How to complete this task> Among the records below, how many lines contain "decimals"? State the number and nothing more.

(The data Opens)

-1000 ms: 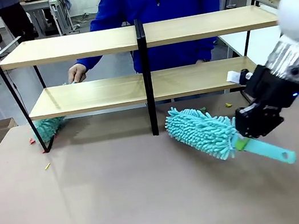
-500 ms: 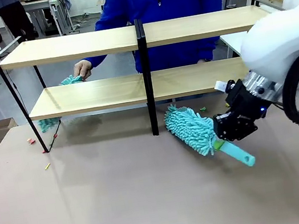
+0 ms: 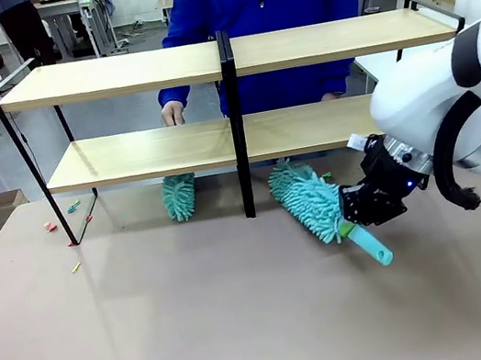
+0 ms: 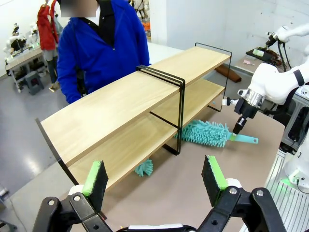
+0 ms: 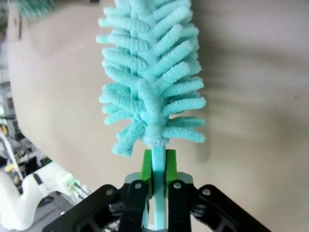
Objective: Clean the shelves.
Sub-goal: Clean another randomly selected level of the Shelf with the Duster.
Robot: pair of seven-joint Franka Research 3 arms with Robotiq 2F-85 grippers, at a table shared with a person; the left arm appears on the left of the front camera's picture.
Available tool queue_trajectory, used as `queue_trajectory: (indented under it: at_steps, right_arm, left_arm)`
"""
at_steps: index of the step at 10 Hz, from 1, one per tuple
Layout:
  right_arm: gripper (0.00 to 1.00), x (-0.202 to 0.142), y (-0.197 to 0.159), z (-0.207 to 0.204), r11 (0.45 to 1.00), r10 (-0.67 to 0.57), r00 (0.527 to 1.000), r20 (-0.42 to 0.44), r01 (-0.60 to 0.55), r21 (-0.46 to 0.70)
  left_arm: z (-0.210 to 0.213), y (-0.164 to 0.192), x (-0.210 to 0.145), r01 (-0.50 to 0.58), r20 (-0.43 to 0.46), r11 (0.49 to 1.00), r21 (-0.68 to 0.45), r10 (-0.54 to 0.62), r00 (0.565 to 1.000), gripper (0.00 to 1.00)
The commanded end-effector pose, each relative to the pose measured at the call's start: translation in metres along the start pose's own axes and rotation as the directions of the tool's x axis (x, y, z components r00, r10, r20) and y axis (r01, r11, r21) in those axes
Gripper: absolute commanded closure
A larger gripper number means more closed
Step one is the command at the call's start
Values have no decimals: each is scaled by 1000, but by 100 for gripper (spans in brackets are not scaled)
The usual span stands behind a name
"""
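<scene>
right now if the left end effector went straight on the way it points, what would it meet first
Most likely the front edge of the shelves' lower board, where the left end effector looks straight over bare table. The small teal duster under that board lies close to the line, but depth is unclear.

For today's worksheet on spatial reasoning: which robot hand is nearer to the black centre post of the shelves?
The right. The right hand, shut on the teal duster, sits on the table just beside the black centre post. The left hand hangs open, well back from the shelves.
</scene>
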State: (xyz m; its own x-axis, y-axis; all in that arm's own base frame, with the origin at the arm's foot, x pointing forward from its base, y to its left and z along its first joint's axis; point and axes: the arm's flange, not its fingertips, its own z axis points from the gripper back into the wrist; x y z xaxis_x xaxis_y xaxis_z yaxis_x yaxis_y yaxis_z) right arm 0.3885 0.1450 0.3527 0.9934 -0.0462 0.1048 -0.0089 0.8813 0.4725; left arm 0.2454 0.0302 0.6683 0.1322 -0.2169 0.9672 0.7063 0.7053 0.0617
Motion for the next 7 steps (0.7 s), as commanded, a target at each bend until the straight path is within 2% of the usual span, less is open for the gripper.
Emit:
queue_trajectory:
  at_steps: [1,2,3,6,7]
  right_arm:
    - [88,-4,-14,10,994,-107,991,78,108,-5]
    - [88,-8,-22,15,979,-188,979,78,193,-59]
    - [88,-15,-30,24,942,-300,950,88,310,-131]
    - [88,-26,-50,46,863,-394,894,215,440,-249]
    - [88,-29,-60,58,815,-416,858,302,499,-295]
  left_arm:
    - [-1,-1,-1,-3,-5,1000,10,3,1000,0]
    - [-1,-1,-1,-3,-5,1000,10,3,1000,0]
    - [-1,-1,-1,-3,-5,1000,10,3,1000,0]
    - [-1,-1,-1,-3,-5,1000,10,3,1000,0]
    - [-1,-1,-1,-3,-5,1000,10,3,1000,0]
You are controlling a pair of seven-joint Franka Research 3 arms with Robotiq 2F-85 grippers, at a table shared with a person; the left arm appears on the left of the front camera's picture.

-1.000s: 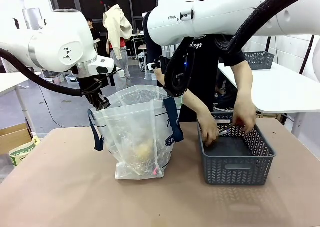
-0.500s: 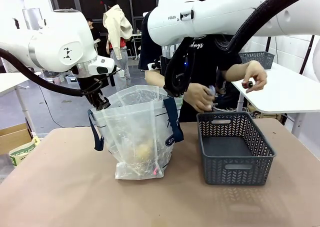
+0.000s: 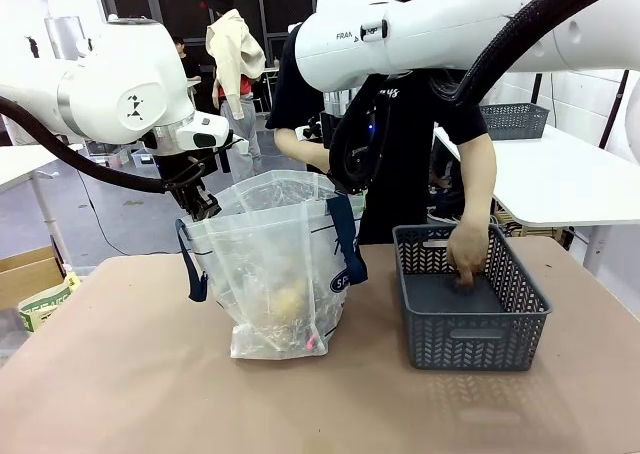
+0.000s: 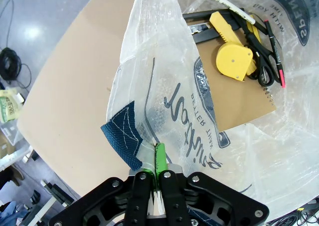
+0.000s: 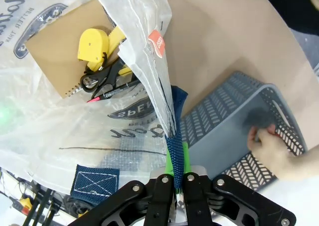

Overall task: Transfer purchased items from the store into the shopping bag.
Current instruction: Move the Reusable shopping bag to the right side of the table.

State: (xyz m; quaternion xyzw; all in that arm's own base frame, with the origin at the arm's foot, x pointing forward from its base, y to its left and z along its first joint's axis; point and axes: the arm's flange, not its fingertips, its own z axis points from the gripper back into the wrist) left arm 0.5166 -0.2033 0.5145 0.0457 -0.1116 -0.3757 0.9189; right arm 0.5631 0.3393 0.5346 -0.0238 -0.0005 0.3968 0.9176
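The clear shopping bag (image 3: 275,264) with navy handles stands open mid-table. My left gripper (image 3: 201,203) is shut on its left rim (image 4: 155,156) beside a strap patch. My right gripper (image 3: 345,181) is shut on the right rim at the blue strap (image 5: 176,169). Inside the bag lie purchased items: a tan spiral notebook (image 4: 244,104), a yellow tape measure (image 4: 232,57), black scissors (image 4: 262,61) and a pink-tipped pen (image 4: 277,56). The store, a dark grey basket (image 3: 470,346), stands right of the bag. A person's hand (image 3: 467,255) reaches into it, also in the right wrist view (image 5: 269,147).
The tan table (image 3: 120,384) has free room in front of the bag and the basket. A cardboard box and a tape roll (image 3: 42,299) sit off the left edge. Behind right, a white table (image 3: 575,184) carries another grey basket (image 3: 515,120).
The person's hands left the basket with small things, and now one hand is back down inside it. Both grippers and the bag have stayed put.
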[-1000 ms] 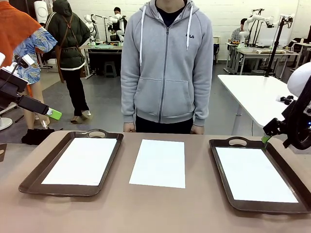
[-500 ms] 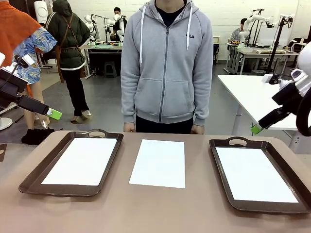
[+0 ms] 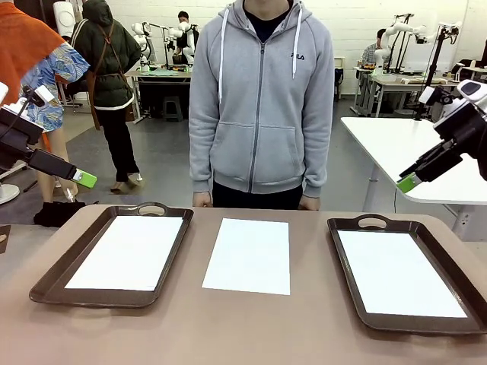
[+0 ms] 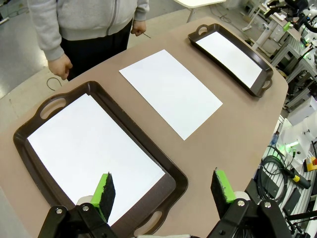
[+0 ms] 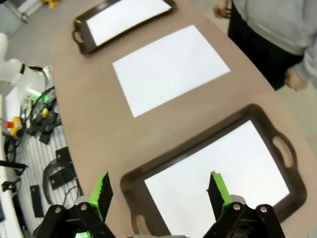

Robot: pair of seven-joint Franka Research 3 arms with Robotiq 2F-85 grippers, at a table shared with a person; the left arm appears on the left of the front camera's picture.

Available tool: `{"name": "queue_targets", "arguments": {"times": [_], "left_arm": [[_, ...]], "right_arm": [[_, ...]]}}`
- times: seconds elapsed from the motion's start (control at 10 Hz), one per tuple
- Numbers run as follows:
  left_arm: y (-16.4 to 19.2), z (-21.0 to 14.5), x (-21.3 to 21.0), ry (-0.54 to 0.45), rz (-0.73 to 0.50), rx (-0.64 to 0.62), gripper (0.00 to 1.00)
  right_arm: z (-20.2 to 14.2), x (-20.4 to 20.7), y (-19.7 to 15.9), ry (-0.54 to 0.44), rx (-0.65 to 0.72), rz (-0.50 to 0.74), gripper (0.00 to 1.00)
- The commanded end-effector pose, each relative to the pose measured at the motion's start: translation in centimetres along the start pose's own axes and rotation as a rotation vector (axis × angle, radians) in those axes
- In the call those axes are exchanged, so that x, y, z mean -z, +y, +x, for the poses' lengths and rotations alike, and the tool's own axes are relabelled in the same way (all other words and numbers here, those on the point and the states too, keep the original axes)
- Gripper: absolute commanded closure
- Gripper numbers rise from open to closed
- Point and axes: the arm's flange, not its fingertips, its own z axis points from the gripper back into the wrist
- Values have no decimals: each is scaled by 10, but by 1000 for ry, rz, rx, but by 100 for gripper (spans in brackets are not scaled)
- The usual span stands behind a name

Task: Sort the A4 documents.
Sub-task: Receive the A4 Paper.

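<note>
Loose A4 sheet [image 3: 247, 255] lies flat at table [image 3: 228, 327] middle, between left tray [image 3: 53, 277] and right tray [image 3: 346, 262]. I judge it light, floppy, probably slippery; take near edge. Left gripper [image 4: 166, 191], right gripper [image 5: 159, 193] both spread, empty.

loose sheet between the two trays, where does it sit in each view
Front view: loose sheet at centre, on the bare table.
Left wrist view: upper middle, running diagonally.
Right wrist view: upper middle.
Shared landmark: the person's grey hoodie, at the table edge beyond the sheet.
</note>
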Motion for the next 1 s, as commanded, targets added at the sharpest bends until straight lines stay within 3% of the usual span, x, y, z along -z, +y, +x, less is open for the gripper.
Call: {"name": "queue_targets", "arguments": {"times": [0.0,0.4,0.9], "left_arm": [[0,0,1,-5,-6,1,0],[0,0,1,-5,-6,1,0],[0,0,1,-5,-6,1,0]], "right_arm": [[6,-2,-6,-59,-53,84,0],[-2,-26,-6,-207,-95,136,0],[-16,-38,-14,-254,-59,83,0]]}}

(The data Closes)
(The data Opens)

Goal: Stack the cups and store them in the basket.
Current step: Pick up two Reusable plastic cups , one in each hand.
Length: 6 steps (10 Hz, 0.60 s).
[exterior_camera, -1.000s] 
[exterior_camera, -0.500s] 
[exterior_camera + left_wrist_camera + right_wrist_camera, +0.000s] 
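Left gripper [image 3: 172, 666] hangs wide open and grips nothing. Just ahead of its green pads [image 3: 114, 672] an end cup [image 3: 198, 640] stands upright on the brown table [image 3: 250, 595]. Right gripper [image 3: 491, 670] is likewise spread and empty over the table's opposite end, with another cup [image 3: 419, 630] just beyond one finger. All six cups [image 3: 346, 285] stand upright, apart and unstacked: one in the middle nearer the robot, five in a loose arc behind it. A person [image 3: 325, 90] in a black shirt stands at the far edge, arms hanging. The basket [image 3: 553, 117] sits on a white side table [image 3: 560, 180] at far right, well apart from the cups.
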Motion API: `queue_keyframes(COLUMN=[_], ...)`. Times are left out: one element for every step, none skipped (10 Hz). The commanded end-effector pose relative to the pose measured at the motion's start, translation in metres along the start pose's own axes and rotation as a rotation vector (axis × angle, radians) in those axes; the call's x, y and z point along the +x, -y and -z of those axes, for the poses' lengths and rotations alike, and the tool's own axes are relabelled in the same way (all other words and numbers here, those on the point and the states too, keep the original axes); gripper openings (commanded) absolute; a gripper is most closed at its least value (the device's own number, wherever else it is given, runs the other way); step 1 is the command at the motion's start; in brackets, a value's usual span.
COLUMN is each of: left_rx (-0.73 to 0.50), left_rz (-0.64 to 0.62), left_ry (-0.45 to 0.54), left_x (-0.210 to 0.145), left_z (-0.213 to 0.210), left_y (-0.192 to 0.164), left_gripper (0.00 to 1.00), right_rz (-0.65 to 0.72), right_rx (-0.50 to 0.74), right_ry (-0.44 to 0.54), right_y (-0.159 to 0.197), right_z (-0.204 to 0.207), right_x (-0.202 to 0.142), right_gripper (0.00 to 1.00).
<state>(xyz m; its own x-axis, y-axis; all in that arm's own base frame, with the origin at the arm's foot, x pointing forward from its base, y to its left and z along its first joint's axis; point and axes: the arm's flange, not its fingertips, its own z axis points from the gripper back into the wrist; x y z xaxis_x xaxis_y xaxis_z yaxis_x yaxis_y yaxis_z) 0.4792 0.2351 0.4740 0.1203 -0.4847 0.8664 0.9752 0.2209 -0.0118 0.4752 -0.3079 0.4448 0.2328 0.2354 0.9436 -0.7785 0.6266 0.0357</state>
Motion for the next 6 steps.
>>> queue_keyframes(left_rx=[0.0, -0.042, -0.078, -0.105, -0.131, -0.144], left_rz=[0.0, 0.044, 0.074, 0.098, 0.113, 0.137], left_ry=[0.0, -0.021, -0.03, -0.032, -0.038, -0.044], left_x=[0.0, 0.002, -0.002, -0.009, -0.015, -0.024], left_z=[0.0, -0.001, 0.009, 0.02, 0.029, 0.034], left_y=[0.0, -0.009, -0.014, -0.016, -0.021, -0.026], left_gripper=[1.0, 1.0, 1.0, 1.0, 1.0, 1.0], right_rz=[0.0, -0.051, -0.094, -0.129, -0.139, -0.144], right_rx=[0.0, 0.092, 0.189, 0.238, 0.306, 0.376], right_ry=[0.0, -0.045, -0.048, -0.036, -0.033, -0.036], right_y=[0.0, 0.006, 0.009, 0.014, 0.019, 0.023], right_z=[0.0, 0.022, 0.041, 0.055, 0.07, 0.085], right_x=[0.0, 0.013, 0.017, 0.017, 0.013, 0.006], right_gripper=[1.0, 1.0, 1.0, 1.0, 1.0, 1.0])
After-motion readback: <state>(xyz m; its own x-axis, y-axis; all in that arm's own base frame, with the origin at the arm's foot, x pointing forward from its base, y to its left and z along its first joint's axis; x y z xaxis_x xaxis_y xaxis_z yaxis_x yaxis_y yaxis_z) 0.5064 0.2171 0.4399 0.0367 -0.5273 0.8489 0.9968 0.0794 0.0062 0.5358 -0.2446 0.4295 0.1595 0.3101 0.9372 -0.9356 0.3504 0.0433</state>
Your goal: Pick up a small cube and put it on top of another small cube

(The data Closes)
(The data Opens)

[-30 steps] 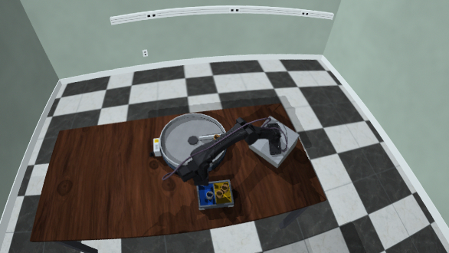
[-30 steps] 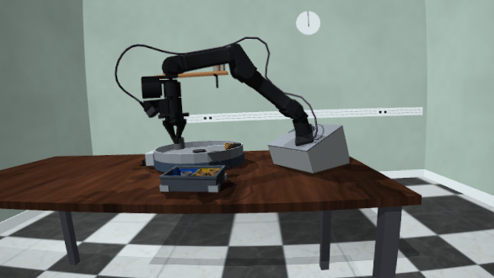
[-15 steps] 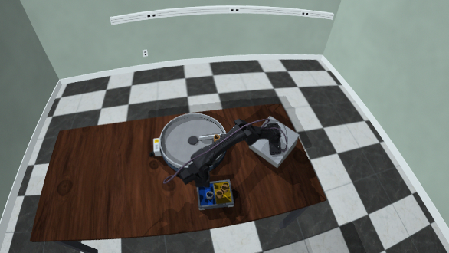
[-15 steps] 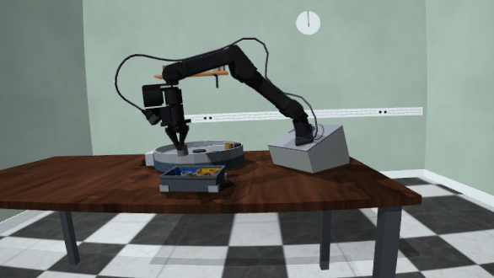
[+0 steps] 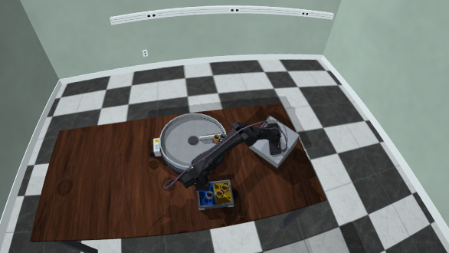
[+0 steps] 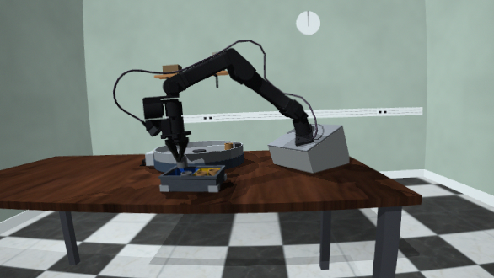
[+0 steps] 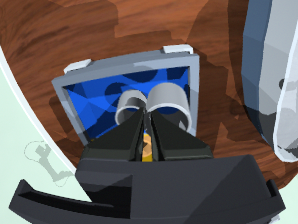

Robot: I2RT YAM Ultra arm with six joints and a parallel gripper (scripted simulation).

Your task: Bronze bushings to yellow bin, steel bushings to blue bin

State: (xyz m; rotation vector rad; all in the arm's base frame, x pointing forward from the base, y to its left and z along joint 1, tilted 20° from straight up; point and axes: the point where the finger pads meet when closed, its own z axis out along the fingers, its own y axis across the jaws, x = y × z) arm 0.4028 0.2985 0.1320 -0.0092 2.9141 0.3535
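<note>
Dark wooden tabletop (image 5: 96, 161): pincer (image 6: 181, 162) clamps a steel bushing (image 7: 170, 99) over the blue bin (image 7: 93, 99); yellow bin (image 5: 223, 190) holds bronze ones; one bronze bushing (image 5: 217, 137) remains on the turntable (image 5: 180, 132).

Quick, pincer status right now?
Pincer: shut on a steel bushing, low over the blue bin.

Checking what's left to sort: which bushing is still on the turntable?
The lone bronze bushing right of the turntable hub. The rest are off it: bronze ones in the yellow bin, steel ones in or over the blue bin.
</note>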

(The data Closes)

Response to the exercise> 2